Work task:
Write every entry out again, exactly as given.
(Available data Opens)
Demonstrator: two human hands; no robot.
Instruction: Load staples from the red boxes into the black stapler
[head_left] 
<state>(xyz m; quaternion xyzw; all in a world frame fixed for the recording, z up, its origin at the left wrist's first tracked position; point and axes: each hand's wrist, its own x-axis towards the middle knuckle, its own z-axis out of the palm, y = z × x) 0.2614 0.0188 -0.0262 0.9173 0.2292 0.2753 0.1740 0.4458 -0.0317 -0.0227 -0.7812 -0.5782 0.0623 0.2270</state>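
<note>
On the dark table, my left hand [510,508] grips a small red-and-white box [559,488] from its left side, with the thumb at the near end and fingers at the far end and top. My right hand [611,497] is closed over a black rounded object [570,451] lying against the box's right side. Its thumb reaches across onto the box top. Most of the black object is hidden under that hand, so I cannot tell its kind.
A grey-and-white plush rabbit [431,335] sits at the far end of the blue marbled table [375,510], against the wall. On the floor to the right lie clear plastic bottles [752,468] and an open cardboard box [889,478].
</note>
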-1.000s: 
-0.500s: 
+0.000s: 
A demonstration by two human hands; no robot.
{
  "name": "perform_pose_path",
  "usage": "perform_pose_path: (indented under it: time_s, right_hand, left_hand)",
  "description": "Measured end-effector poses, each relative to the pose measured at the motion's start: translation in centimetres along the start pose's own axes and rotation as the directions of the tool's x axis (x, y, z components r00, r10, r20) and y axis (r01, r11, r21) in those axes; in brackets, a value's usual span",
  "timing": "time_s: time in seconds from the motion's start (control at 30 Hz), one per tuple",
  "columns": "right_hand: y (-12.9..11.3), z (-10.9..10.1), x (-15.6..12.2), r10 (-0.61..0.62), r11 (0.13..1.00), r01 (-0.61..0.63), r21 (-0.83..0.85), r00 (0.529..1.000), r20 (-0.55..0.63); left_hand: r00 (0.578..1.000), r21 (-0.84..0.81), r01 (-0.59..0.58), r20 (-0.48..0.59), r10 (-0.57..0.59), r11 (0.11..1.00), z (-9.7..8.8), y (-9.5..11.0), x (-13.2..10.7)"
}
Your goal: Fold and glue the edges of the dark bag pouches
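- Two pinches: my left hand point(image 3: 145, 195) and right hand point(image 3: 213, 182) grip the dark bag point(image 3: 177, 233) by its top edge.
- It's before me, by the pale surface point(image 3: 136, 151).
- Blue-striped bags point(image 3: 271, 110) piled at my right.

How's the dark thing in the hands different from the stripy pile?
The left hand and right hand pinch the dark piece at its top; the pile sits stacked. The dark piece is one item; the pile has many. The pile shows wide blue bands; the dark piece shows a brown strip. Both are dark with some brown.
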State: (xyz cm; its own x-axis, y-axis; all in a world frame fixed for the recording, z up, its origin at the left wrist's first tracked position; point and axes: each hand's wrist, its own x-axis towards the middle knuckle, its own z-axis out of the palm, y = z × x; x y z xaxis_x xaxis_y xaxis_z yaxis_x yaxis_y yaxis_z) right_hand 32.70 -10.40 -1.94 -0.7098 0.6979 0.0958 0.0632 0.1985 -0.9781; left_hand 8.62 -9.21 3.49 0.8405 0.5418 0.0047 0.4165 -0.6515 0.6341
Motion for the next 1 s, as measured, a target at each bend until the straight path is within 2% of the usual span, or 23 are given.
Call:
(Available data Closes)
Output of the task:
Demonstrator: two human hands; no robot.
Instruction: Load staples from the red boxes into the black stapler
[head_left] 
<state>(xyz m; quaternion xyzw; all in a world frame fixed for the recording, z up, its origin at the left wrist's first tracked position; point and axes: each hand's wrist, its own x-axis towards the middle knuckle, its own z-axis out of the palm, y = z × x) 0.2614 0.0188 -0.0262 0.9173 0.2292 0.2753 0.1740 0.4458 -0.0317 -0.0227 -0.7812 -0.5782 0.0623 0.2270</state>
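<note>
On the dark table, my left hand [510,508] grips a small red-and-white box [559,488] from its left side, with the thumb at the near end and fingers at the far end and top. My right hand [611,497] is closed over a black rounded object [570,451] lying against the box's right side. Its thumb reaches across onto the box top. Most of the black object is hidden under that hand, so I cannot tell its kind.
A grey-and-white plush rabbit [431,335] sits at the far end of the blue marbled table [375,510], against the wall. On the floor to the right lie clear plastic bottles [752,468] and an open cardboard box [889,478].
</note>
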-1.000s: 
-0.500s: 
+0.000s: 
A demonstration by two human hands; no robot.
{
  "name": "perform_pose_path",
  "usage": "perform_pose_path: (indented under it: time_s, right_hand, left_hand)",
  "description": "Measured end-effector poses, each relative to the pose measured at the motion's start: translation in centimetres along the start pose's own axes and rotation as the directions of the tool's x axis (x, y, z components r00, r10, r20) and y axis (r01, r11, r21) in those axes; in brackets, a value's usual span",
  "timing": "time_s: time in seconds from the motion's start (control at 30 Hz), one per tuple",
  "columns": "right_hand: y (-12.9..11.3), z (-10.9..10.1), x (-15.6..12.2), r10 (-0.61..0.62), r11 (0.13..1.00), r01 (-0.61..0.63), r21 (-0.83..0.85), r00 (0.529..1.000), r20 (-0.55..0.63); left_hand: r00 (0.578..1.000), r21 (-0.84..0.81), r01 (-0.59..0.58), r20 (-0.48..0.59), r10 (-0.57..0.59), r11 (0.11..1.00), z (-9.7..8.8), y (-9.5..11.0), x (-13.2..10.7)"
}
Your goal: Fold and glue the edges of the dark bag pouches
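- Two pinches: my left hand point(image 3: 145, 195) and right hand point(image 3: 213, 182) grip the dark bag point(image 3: 177, 233) by its top edge.
- It's before me, by the pale surface point(image 3: 136, 151).
- Blue-striped bags point(image 3: 271, 110) piled at my right.

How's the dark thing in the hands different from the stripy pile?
The left hand and right hand pinch the dark piece at its top; the pile sits stacked. The dark piece is one item; the pile has many. The pile shows wide blue bands; the dark piece shows a brown strip. Both are dark with some brown.
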State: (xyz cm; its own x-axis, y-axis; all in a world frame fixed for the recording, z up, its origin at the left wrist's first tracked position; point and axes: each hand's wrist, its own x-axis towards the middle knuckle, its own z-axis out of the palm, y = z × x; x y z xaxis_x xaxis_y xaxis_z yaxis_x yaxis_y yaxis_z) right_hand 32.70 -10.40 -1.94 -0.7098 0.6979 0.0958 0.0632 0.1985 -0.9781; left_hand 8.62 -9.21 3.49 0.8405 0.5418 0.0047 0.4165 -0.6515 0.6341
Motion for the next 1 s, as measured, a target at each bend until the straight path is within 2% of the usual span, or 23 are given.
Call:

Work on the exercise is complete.